How to complete this task → Pull every line with "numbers" from the data below and copy it.

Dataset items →
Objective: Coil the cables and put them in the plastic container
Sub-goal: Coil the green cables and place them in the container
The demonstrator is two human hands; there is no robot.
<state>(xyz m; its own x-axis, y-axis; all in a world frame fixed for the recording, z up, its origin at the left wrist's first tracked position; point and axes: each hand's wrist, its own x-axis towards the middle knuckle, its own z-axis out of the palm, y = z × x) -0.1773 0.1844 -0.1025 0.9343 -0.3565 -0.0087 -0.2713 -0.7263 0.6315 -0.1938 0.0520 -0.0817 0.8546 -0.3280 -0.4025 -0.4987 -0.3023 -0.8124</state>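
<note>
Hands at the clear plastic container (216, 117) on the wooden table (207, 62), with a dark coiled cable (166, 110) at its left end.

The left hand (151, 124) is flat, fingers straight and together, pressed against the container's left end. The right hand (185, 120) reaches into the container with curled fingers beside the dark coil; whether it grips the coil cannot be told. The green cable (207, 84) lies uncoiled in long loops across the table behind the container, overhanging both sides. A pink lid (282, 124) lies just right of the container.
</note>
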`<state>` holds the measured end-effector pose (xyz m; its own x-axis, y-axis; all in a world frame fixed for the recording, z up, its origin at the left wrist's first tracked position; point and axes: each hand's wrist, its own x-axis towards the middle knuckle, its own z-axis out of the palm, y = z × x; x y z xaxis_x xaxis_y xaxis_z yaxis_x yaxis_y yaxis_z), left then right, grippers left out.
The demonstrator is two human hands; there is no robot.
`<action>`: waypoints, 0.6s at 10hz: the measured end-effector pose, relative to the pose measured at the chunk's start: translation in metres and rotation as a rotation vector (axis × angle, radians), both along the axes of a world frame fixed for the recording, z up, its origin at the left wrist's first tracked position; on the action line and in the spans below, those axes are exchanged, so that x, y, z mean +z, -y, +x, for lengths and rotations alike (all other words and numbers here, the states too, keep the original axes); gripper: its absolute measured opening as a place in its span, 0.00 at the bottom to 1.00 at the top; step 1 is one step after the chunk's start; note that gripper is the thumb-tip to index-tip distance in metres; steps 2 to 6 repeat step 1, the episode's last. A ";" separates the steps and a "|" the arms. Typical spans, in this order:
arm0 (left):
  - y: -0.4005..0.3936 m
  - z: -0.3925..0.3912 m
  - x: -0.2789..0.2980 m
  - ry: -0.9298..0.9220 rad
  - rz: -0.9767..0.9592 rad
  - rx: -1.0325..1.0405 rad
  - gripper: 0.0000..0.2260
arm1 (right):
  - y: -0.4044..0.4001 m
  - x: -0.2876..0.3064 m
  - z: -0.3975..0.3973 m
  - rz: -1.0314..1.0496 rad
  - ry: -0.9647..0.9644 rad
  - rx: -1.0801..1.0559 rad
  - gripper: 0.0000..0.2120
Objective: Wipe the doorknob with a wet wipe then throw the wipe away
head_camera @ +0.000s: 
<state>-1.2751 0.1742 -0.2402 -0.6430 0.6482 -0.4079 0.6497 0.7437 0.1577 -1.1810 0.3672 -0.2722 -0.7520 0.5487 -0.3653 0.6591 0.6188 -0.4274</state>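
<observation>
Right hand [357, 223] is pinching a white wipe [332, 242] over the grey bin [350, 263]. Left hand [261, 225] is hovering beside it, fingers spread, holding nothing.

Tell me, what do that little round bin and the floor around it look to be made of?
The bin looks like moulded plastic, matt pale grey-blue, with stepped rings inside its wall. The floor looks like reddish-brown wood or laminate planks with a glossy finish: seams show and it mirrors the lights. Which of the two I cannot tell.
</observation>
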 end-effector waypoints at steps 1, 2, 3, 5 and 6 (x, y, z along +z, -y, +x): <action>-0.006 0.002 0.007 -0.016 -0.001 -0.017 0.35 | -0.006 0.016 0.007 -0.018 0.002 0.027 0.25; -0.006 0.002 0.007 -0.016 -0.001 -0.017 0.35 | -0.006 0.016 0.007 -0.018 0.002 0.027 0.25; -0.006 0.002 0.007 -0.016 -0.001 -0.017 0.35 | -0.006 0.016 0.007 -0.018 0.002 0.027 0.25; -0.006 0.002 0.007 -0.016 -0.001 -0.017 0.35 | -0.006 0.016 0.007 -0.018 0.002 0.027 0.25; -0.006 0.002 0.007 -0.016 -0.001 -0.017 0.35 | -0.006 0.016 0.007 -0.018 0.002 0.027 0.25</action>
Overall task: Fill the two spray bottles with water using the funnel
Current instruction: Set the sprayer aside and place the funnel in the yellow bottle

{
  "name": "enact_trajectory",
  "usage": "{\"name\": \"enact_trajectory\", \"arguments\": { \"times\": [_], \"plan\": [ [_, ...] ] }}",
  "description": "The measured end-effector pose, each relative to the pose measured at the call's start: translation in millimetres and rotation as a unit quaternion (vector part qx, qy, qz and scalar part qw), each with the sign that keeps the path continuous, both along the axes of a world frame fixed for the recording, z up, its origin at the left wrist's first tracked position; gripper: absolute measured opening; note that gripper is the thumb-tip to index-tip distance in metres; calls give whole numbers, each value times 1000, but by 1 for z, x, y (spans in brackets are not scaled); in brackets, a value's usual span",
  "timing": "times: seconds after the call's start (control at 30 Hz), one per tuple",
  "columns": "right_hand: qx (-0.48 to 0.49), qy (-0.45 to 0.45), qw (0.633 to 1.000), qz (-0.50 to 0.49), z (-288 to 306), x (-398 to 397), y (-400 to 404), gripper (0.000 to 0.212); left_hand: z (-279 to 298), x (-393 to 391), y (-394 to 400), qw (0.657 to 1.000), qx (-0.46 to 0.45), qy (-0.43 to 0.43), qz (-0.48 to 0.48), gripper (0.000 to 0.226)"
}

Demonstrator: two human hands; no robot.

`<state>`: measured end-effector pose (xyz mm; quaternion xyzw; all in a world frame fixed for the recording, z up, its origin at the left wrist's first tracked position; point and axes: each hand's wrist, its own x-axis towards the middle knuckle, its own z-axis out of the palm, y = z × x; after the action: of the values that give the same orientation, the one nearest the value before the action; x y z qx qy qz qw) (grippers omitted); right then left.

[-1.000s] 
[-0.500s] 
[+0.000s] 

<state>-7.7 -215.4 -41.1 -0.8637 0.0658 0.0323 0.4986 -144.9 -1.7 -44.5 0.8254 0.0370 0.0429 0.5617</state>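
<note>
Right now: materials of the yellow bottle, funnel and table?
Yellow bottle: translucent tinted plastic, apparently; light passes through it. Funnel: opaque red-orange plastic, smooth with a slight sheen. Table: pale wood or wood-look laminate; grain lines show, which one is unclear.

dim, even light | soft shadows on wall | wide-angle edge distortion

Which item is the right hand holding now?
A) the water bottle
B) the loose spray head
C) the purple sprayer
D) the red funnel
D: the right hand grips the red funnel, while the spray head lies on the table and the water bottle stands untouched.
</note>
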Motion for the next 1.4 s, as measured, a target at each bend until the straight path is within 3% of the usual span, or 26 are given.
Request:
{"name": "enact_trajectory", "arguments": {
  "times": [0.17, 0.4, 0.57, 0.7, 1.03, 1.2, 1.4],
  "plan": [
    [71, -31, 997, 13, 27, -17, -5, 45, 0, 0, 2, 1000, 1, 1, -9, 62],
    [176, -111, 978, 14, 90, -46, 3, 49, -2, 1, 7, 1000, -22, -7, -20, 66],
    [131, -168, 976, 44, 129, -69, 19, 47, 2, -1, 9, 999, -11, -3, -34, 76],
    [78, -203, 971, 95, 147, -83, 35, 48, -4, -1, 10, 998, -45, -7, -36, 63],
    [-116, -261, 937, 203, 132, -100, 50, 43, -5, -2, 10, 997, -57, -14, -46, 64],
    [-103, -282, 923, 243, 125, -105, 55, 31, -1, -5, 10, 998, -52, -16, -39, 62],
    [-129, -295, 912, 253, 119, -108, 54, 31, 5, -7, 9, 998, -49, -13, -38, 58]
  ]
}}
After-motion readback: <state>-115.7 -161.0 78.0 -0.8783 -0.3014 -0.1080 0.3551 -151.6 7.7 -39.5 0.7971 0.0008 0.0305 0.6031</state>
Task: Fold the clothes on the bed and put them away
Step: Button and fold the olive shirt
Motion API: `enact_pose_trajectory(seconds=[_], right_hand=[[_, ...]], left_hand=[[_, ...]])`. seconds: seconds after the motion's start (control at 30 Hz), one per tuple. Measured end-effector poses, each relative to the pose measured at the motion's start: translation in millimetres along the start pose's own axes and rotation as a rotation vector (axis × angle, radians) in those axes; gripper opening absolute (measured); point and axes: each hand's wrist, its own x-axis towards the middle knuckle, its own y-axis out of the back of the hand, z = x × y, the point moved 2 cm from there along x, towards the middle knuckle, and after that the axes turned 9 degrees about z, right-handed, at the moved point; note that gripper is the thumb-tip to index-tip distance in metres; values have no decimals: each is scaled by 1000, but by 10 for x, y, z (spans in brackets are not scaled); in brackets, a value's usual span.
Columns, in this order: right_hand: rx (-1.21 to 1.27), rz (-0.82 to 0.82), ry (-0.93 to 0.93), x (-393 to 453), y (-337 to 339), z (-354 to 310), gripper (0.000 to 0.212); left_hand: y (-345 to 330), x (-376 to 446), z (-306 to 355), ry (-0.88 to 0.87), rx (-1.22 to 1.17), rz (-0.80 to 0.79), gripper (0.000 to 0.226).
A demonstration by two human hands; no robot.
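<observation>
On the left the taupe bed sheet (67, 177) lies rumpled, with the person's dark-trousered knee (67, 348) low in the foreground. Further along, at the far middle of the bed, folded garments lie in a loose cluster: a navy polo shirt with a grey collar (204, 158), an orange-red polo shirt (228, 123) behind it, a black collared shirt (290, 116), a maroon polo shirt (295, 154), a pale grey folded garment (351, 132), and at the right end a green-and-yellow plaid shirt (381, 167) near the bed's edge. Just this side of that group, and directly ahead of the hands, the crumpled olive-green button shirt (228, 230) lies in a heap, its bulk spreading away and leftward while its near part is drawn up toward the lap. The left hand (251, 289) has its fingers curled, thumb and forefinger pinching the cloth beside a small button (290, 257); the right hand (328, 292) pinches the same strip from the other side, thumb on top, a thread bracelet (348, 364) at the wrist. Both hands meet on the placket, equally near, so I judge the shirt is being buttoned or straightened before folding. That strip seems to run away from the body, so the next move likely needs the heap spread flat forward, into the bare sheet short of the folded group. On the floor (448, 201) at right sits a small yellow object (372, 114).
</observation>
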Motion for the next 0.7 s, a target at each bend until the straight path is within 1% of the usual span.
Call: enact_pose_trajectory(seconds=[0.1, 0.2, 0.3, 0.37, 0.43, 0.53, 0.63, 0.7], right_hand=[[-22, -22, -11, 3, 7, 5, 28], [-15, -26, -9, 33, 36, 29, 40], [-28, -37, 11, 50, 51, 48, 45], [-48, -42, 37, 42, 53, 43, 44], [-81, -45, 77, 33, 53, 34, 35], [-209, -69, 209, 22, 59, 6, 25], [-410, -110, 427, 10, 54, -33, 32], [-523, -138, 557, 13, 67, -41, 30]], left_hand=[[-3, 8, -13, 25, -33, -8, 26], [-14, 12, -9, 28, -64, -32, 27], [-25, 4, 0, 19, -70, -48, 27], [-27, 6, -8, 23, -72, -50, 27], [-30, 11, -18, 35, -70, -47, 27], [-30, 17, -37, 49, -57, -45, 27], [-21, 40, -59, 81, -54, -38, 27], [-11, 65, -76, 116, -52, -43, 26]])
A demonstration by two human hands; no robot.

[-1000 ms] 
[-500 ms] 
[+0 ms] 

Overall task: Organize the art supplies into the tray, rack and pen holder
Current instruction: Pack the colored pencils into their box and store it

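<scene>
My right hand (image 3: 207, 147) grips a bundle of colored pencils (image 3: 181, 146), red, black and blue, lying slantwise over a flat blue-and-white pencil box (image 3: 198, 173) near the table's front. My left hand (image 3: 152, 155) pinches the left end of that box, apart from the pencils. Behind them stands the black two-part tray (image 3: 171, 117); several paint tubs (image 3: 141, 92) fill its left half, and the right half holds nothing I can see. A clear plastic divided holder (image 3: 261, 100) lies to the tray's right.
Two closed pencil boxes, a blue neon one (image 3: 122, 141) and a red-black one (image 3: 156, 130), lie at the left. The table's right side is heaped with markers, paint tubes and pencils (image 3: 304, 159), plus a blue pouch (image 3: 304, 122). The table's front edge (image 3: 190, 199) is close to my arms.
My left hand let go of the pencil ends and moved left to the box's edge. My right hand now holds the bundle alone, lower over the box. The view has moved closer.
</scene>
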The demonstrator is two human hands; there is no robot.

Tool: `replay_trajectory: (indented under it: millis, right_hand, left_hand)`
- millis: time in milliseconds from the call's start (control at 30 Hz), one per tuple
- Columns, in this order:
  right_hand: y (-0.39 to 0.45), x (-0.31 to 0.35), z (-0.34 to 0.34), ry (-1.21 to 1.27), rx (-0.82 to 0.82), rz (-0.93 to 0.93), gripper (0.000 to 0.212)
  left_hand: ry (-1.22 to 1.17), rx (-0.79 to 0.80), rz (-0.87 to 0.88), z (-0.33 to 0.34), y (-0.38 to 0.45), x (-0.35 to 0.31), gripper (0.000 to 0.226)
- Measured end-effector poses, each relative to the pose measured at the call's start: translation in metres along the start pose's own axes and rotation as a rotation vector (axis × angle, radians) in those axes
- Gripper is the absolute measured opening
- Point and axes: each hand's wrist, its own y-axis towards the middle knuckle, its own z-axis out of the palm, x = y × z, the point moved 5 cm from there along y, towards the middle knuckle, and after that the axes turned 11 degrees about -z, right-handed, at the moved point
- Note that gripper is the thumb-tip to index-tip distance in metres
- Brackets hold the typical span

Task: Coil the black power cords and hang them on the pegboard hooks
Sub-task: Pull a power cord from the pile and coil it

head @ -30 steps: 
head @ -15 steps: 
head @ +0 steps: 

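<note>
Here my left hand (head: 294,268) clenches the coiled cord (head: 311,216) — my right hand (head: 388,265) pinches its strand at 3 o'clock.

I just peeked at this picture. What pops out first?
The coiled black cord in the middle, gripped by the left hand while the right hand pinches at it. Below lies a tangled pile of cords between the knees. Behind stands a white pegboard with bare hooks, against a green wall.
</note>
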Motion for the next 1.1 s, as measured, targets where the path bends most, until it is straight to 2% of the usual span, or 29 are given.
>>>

Solution →
`<action>`: waypoints, 0.6s at 10hz: the measured end-effector pose, relative to the pose measured at the chunk's start: translation in metres and rotation as a rotation vector (axis × angle, radians), both along the axes of a world frame fixed for the recording, z up, its origin at the left wrist's first tracked position; on the action line and in the spans below, those axes are exchanged, so that x, y, z mean +z, -y, +x, for lengths and rotations alike (all other words and numbers here, the states too, keep the original axes); gripper: its absolute measured opening as a place in its span, 0.00 at the bottom to 1.00 at the top; step 1 is one step after the chunk's start; note that gripper is the thumb-tip to index-tip distance in metres; steps 2 to 6 repeat step 1, the episode's last. A ";" separates the steps and a "|" the arms. Typical spans, in this order:
  "description": "The measured end-effector pose, each relative to the pose measured at the call's start: translation in millimetres and rotation as a unit quaternion (vector part qx, qy, qz and scalar part qw), each with the sign that keeps the path continuous, both along the axes of a world frame fixed for the recording, z up, its origin at the left wrist's first tracked position; gripper: absolute measured opening; note that gripper is the thumb-tip to index-tip distance in metres; calls give whole numbers, each value times 1000, but by 1 for z, x, y (spans in brackets are not scaled); in brackets, a value's usual span",

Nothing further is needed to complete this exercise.